When we last visited the introduction to Redemptoris Missio, Pope John Paul II quoted 1 Corinthians 9:16, in which the apostle described an inner insistence on shouldering the mission of Jesus. Clearly the author identifies with this:
In the name of the whole Church, I sense an urgent duty to repeat this cry of St. Paul. From the beginning of my Pontificate I have chosen to travel to the ends of the earth in order to show this missionary concern. My direct contact with peoples who do not know Christ has convinced me even more of the urgency of missionary activity, a subject to which I am devoting the present encyclical.
A cynic might say he likes the adulation of the crowds. I do not believe that. John Paul II did what none of his predecessors did: he imitated Saint Paul not only in word, but in deed. It is also true he didn’t confine his meetings to “faithful” or “deserving” Catholics–though these people were certainly part of his entourage. Pope John Paul II, or someone like him, would have been impossible without Vatican II:
The Second Vatican Council sought to renew the Church’s life and activity in the light of the needs of the contemporary world. The Council emphasized the Church’s “missionary nature,” basing it in a dynamic way on the Trinitarian mission itself. The missionary thrust therefore belongs to the very nature of the Christian life, and is also the inspiration behind ecumenism: “that they may all be one…so that the world may believe that you have sent me” (Jn 17:21).
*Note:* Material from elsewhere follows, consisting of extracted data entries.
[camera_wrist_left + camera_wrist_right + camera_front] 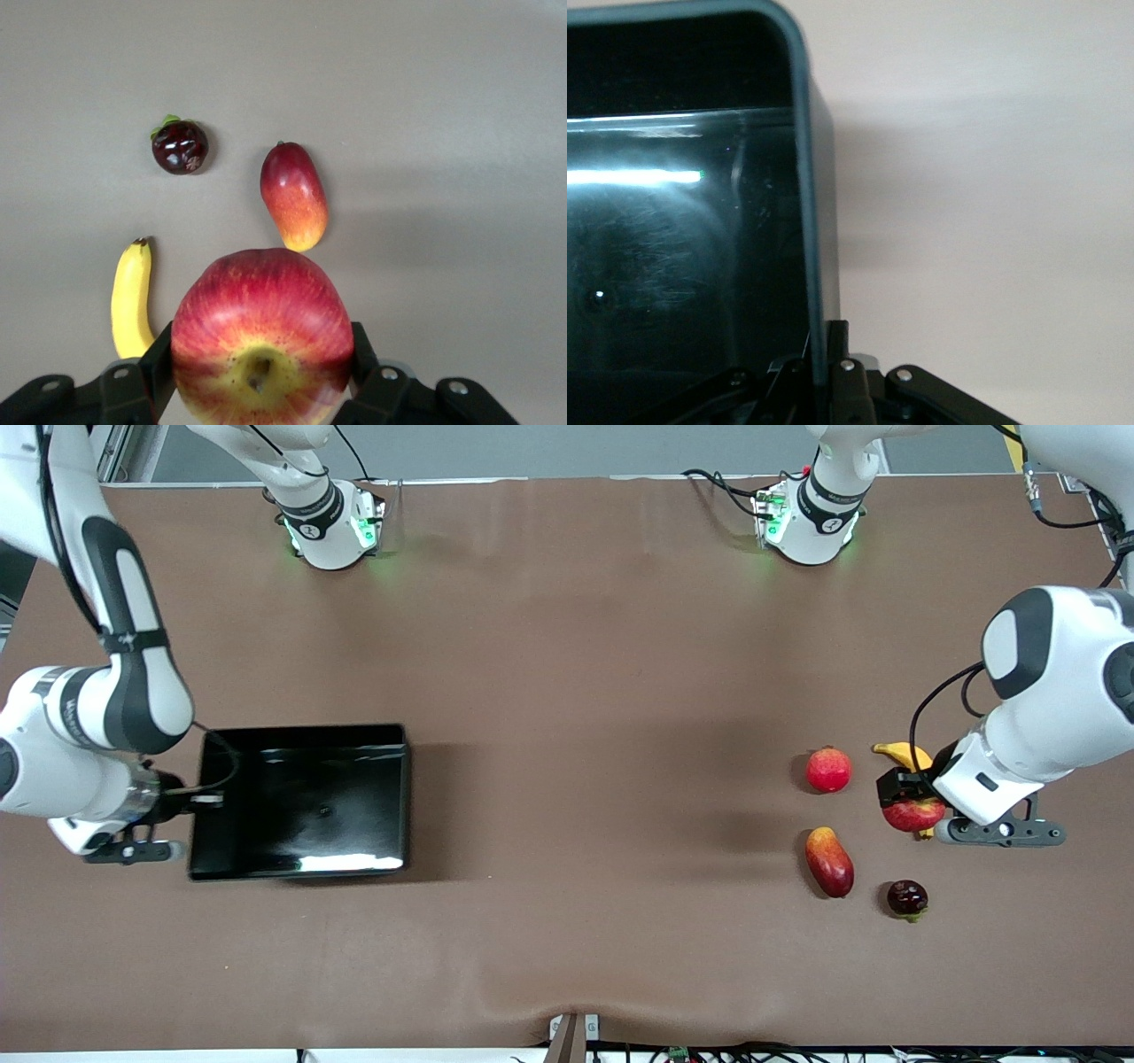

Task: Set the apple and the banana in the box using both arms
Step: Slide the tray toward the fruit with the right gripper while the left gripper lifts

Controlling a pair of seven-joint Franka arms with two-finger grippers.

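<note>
Red apple [261,341] pinched in left tool [259,376], dimple toward wrist | right tool [819,367] pinching box [806,177] wall

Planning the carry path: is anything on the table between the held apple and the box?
Nothing visible. The left gripper holds the apple; bare table runs to the box, whose wall the right gripper grips.

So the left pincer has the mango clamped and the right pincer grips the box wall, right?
Not quite: the left pincer clamps the apple, as the left wrist view shows; the mango lies on the table. The right pincer does grip the box wall.
</note>
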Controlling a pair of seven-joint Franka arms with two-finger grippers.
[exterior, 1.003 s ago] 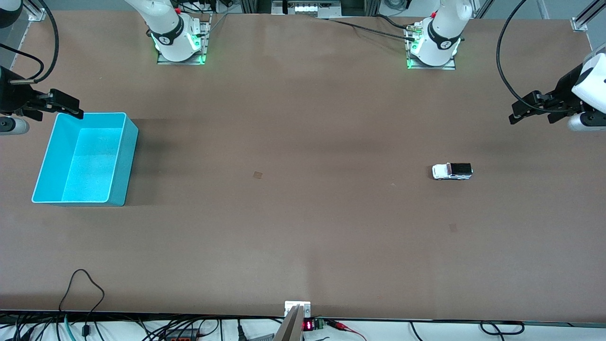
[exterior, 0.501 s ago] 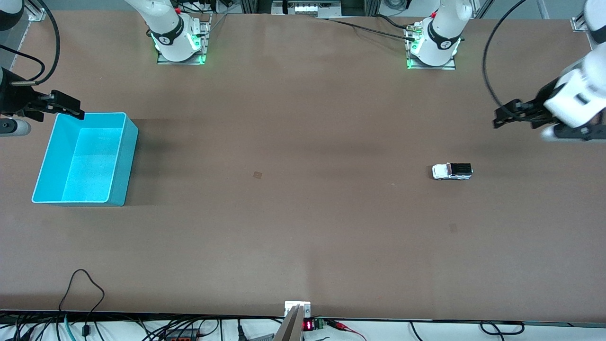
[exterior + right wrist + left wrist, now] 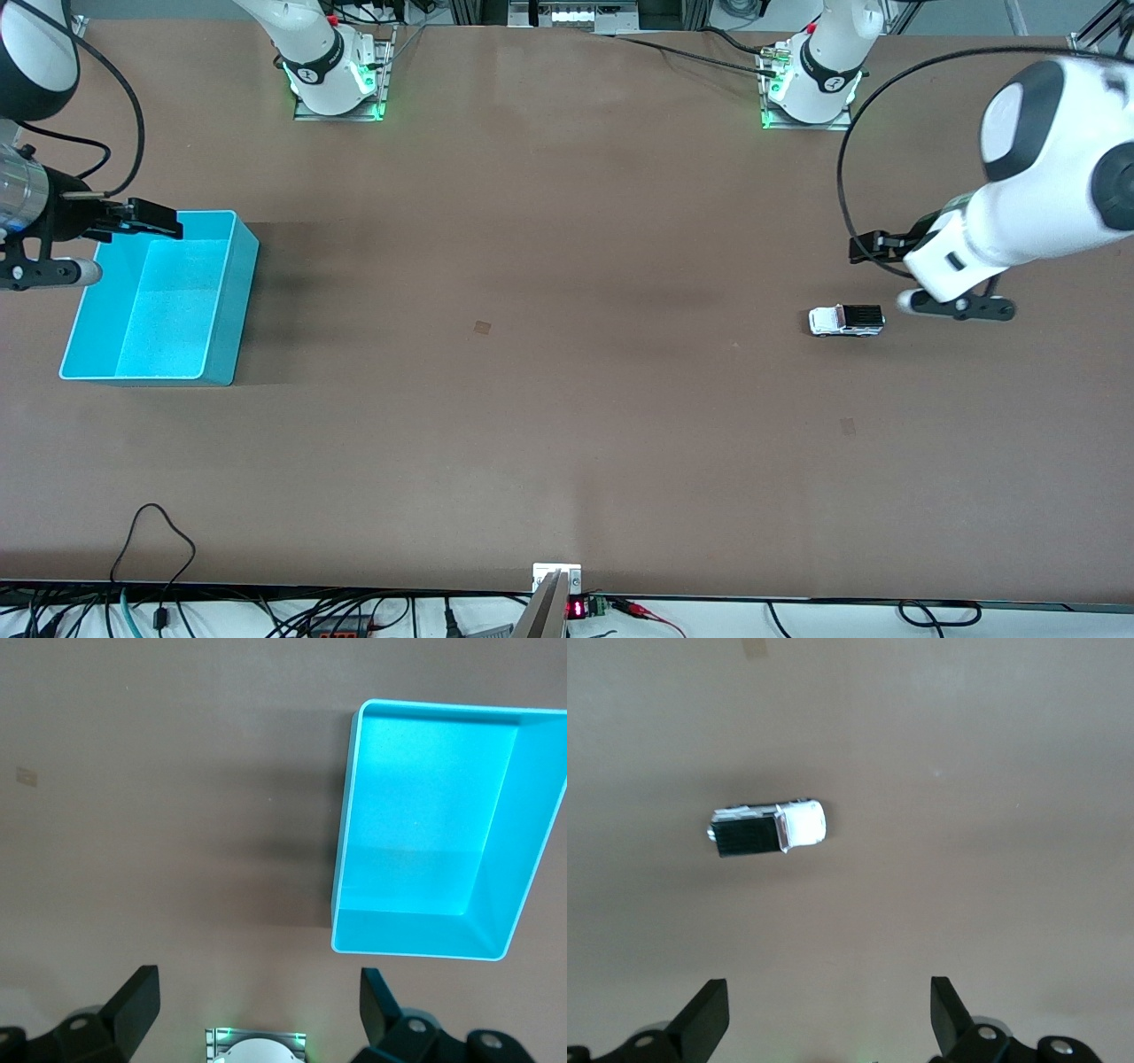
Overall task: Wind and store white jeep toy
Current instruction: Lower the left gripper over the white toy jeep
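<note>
A brown table (image 3: 567, 399) carries a white jeep toy (image 3: 846, 321) toward the left arm's end and a cyan bin (image 3: 232, 301) toward the right arm's end.

Front view: the left gripper (image 3: 864, 248) hangs in the air just above the table beside the jeep toy, not touching it, while the right gripper (image 3: 155, 220) hovers over the bin's rim at the edge farthest from the camera. Left wrist view: the left gripper's fingers (image 3: 709, 1014) stand spread wide, holding nothing; the jeep toy (image 3: 768, 827) sits on its wheels on bare table ahead of the fingertips, clear of both. Right wrist view: the right gripper's fingers (image 3: 137, 997) are likewise spread and empty, with the bin (image 3: 350, 815) ahead of them and off toward one finger.
</note>
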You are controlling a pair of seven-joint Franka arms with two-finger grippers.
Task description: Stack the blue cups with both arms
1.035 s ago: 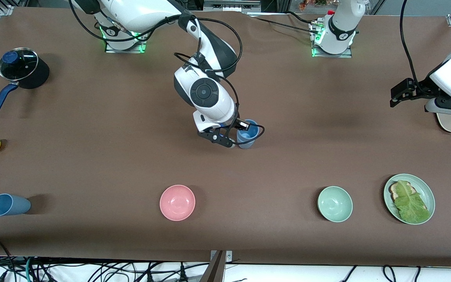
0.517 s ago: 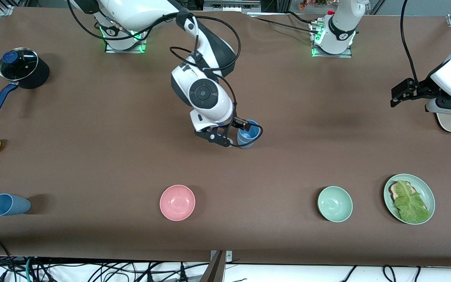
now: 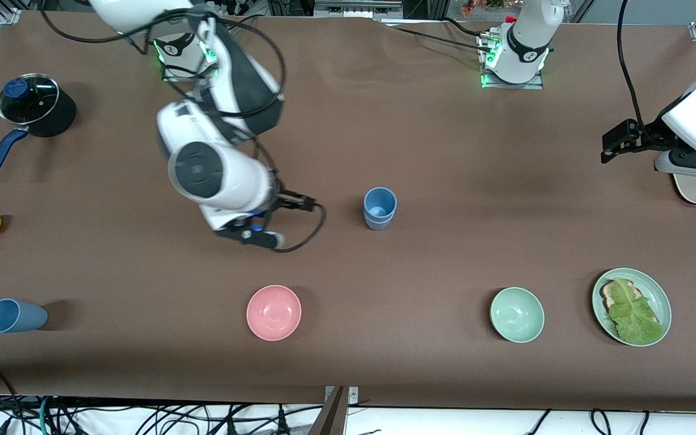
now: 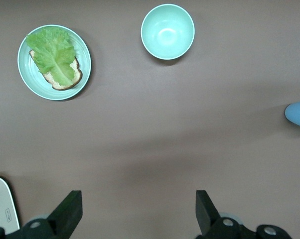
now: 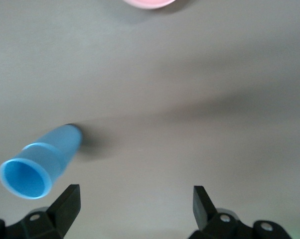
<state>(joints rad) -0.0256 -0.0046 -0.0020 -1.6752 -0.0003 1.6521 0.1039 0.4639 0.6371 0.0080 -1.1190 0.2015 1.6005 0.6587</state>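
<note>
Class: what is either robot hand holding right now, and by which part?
Nothing. The right hand and left hand are both open and empty; the upright blue cup stands free.

Two blue cups. One (image 3: 379, 208) stood upright mid-table, mouth up, looked like a cup nested inside another, free of any grip. Other, grey-blue (image 3: 14, 316), lay on its side near the front edge at the right arm's end, mouth toward the table end. Well apart.
</note>
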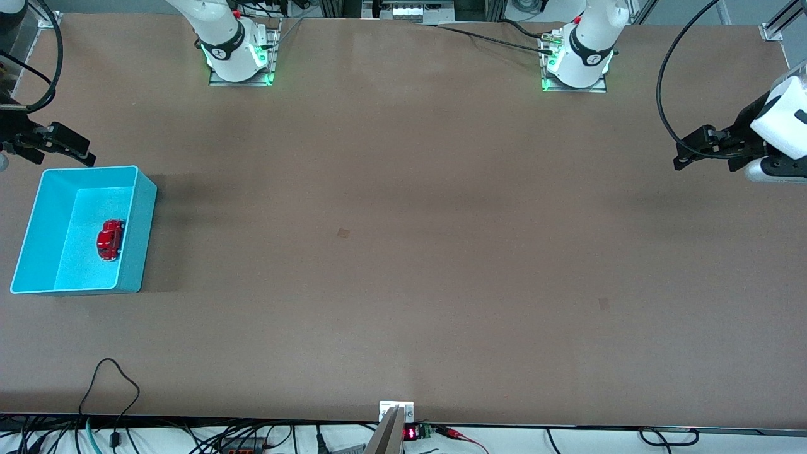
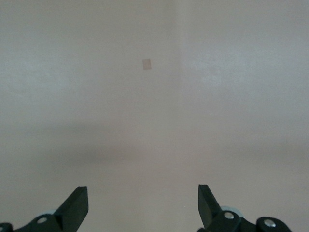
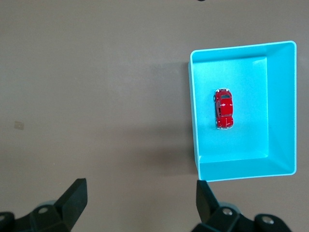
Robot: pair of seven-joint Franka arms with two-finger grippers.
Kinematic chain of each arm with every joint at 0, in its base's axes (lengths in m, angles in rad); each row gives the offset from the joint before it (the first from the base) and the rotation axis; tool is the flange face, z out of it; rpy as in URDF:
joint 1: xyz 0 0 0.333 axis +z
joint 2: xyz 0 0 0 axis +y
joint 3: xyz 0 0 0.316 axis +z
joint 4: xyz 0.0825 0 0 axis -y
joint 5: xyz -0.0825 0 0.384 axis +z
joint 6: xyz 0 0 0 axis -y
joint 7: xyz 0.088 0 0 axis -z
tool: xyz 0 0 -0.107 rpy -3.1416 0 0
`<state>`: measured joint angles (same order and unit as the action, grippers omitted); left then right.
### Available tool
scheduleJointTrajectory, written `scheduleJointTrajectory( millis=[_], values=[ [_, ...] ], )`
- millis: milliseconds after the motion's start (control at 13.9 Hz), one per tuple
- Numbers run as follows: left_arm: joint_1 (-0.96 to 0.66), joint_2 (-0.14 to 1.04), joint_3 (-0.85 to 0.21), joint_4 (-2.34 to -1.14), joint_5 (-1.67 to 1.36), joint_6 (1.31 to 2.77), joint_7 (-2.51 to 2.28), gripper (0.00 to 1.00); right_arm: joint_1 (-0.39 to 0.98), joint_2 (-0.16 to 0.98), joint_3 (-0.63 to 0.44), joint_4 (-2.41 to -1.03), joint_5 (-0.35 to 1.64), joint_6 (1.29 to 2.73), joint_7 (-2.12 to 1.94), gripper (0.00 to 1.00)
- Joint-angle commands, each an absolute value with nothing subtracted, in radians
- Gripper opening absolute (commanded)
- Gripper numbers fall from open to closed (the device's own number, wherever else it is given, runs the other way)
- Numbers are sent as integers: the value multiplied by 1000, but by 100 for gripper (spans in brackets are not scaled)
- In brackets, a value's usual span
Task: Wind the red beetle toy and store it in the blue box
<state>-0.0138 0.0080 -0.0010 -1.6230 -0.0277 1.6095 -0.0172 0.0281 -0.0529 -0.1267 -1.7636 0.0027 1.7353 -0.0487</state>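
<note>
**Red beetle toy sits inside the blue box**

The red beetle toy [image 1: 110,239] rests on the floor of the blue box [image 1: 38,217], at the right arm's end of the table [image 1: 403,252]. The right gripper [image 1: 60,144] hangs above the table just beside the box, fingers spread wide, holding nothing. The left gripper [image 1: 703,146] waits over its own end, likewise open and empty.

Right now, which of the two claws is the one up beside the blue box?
The right claw, open, hangs just off the blue box, which holds the red beetle toy. The left claw, also open, waits at the table's other end.
</note>
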Motion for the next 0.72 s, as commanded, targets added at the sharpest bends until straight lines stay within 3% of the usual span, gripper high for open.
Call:
scheduleJointTrajectory(
  millis=[0, 649],
  values=[
    [-14, 25, -3, -1586, -38, 1585, -26, 100, 21, -71, -123, -1763, -6, 1703, -41, 100],
    [-17, 25, -3, -1586, -43, 1586, -26, 100, 23, -71, -123, -1755, -6, 1660, -44, 100]
  ],
)
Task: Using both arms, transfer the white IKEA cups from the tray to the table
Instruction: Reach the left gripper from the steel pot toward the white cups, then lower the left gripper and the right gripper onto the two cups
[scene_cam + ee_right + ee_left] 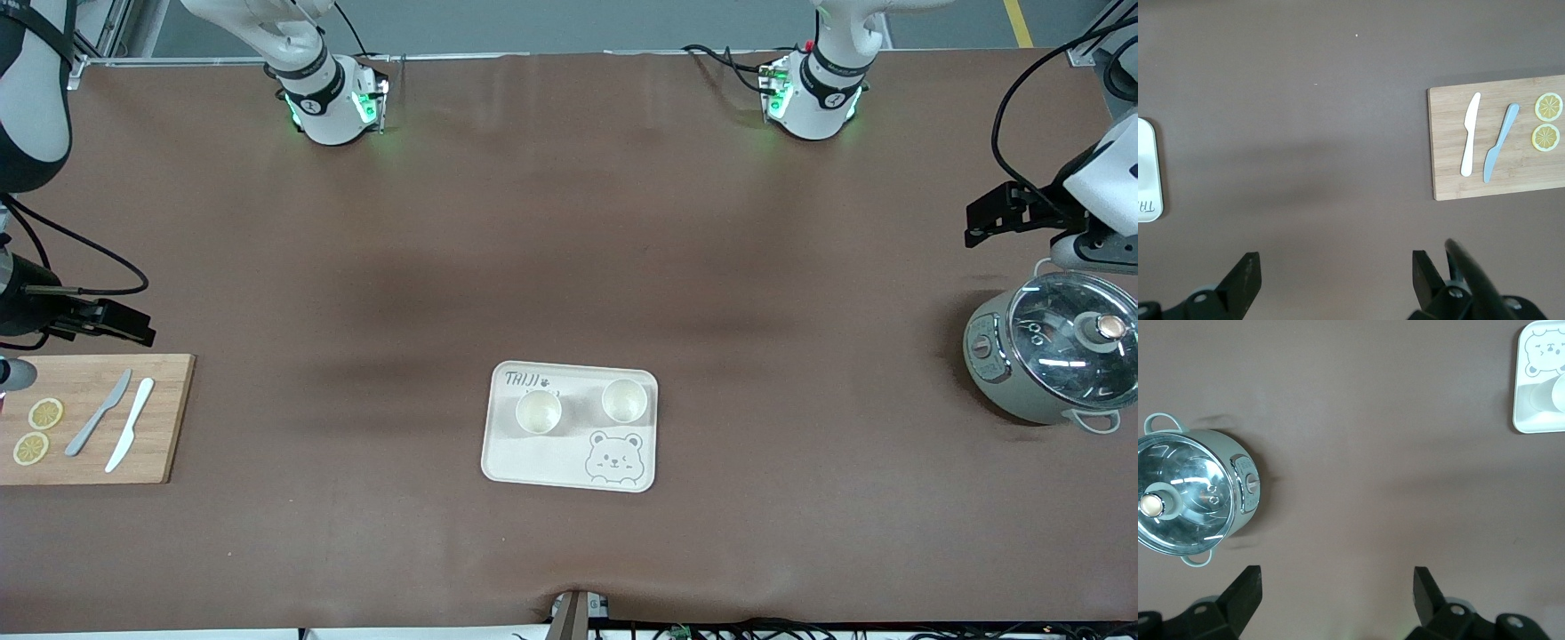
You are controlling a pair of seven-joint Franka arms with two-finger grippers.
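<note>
Tray with a bear drawing sits near the middle of the brown surface, toward the front camera, and we see both white cups on it. Cup one is on the tray's part toward the right arm's end, upright, mouth up. Cup two stands beside it, toward the left arm's end, a bit farther from the camera, upright too, the two apart and not touching. Nothing grips either cup.

Wooden cutting board lies at the right arm's end, with a grey knife, a white knife and two lemon slices on it. Grey-green pot with a glass lid sits at the left arm's end, lid on.

Right claw hangs over the surface just above the board's farther edge; in its wrist view the fingers are spread wide, holding nothing. Left claw hangs over the surface beside the pot, farther from the camera than it; its fingers are also wide apart and hold nothing. Both arms wait well apart from the tray.
</note>
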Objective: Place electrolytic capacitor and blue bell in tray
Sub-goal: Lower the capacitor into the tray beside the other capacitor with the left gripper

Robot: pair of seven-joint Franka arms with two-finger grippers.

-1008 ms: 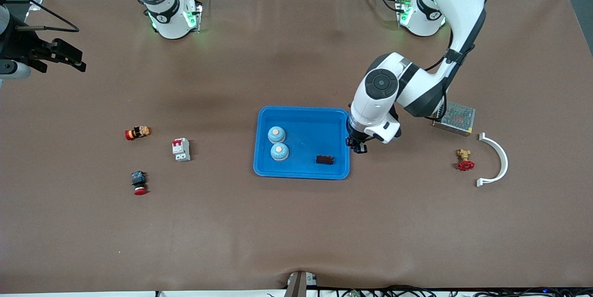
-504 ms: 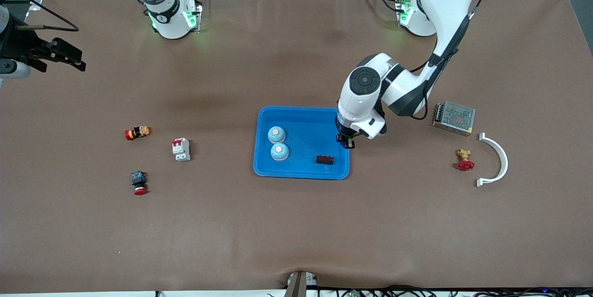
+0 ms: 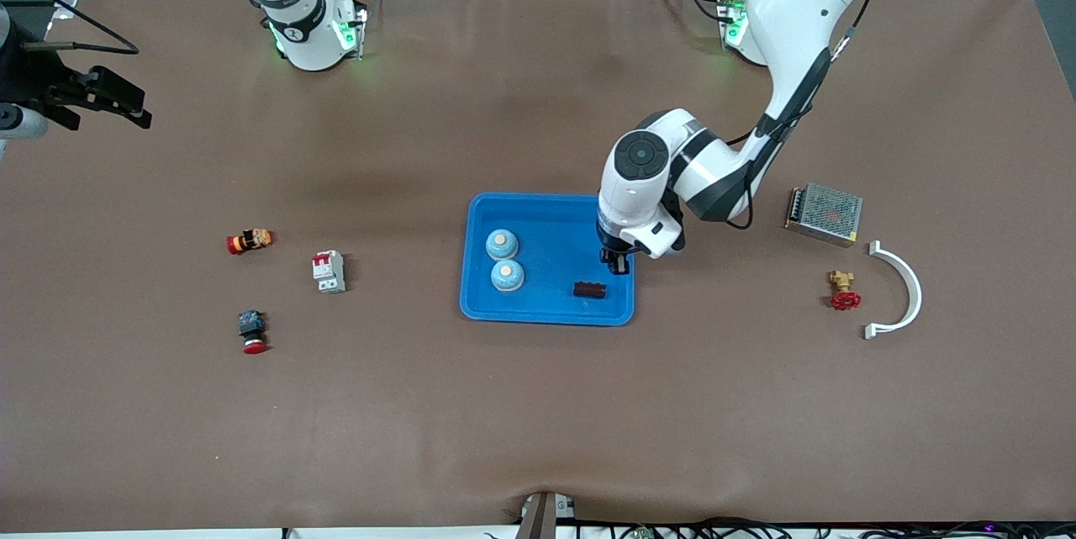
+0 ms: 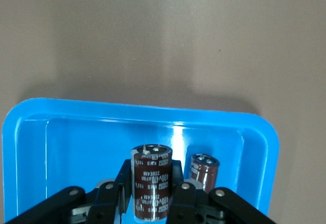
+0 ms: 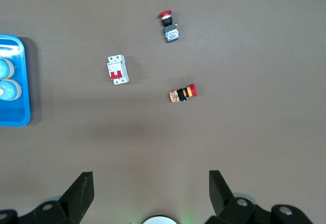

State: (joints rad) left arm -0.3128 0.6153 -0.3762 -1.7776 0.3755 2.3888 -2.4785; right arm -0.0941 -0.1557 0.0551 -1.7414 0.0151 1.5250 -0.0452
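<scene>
On the tabletop [image 3: 538, 404], two bells [image 3: 502, 244] and a capacitor [image 3: 589, 289] are seen in the tray [image 3: 546, 316]. A second capacitor [image 4: 151, 188], judged light, rigid and smooth, is clamped mid-barrel by the left claw [image 4: 147, 196] over the tray. The right claw [image 5: 151, 196] is kept wide, waiting.

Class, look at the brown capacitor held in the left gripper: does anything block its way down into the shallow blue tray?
Nothing visible does. The left gripper holds the brown capacitor over bare floor of the shallow blue tray; a second capacitor lies beside that spot.

On the table lie a circuit breaker [image 3: 329, 272], two red-capped push buttons [image 3: 250, 241] [image 3: 252, 332], a metal power supply [image 3: 825, 214], a red-handled valve [image 3: 843, 291] and a white curved bracket [image 3: 901, 291].
</scene>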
The foundational church document is, of course, Ad Gentes. It doesn’t get the regard the four “constitutions” enjoy. But I think time will prove the impulse for evangelization is as important as the perhaps self-focused Lumen Gentium, or the writings on the liturgy and the Word of God. To be sure–these were necessary. Lumen Gentium was foundational to Ad Gentes. Indeed, without it, there would be no Decree on Missionary Activity. Otherwise, we would have uncovered this missionary impulse at Vatican I.